= Data block =
::::::::

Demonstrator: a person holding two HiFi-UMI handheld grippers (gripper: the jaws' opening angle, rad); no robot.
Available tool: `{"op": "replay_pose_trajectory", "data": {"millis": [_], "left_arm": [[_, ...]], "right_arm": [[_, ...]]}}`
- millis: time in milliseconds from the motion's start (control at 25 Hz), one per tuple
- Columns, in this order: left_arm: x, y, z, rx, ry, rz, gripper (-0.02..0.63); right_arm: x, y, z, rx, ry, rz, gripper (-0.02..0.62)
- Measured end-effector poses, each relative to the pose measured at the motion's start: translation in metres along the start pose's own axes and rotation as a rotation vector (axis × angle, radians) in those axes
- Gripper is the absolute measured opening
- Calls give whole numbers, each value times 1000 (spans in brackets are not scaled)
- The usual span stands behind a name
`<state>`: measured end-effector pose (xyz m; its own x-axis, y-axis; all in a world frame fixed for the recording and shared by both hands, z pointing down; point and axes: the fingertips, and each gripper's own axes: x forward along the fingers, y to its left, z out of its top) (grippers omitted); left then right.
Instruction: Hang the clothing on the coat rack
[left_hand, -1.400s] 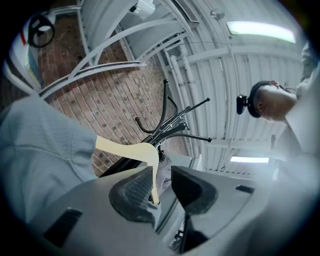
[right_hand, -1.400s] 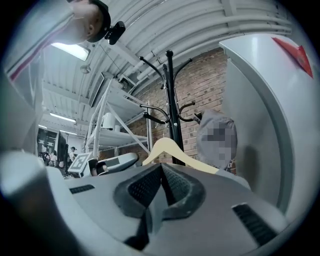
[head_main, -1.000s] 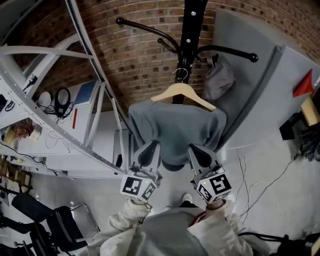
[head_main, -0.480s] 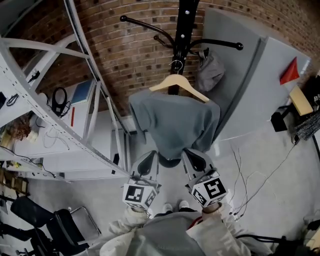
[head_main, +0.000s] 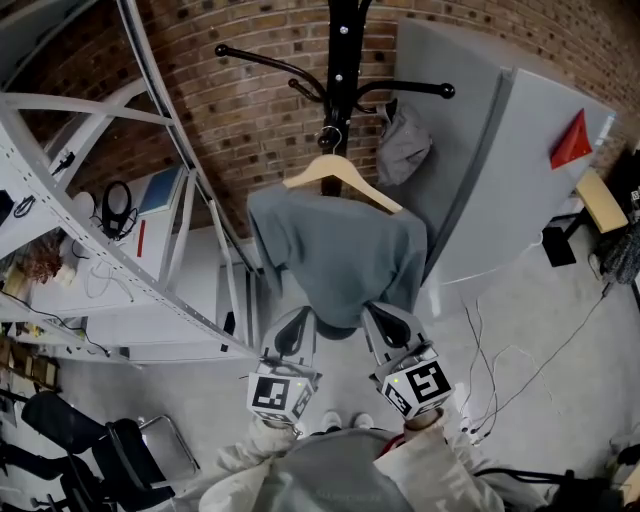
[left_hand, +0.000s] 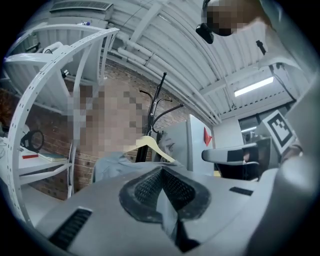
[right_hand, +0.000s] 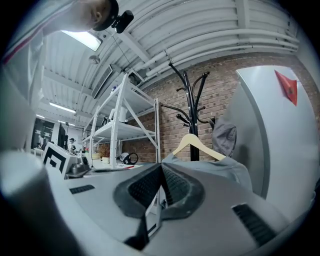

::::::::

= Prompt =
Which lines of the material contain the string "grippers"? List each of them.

= Answer area =
Demonstrator: a person holding two HiFi-UMI handheld grippers (gripper: the jaws' opening angle, rad); no robot.
`<state>`: measured end-effector pose (xyz m; its own x-axis, y-axis; all in a world frame fixed for the recording and shared by both hands, z pointing down; point and axes: the fingertips, and each gripper's own axes: x forward along the fingers, y to its left, z out of its top) (grippers omitted); left then right.

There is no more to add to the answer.